BRITAIN FAITHFUL
Traditions of Tolerance and Justice ADDRESS BY EINSTEIN (Rec. October 4, 8.30 p.m.) London, October 8. Professor Einstein addressed a large meeting at the Albert Hall on “Science and Civilisation.” The audience consisted mostly of Jews. Thousands were turned away. Lord Rutherford introduced Professor Einstein as “my old friend and colleague,” whereupon he was wildly applauded. Professor Einstein said: “Britain has remained faithful to her traditions of tolerance and justice which our ancestors’ struggles for intellectual freedom won for us. Civilisation without freedom would lead to a dull life of slavery. The preservation of freedom from the forces threatening to suppress it is essential to save Europe from disaster.”

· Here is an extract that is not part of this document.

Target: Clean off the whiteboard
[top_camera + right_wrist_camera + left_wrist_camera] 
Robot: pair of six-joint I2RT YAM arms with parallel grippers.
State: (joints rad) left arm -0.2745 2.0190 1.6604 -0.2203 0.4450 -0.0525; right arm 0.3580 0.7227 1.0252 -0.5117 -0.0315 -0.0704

“We should not worry because we have lived in times of danger,” Professor Einstein added, “as comfortable routine was fatal to national development, and discontent bred hatred and violence.” Lord Rutherford declared that Britain’s duty was to provide a temporary refuge within her universities for distinguished German scholars faced with destitution. Sir Austen Chamberlain, in an impassioned speech, said the world was often shocked by some natural catastrophe. At present it was faced by a catastrophe produced by the selfish passions of man. If middle-aged people were suddenly driven into the street with their children and made hewers of wood and drawers of water for their self-styled superiors, It would be less odious than the actual happenings in Germany recently. Sir William Beveridge announced that a fund of a million sterling was being raised to help the refugees.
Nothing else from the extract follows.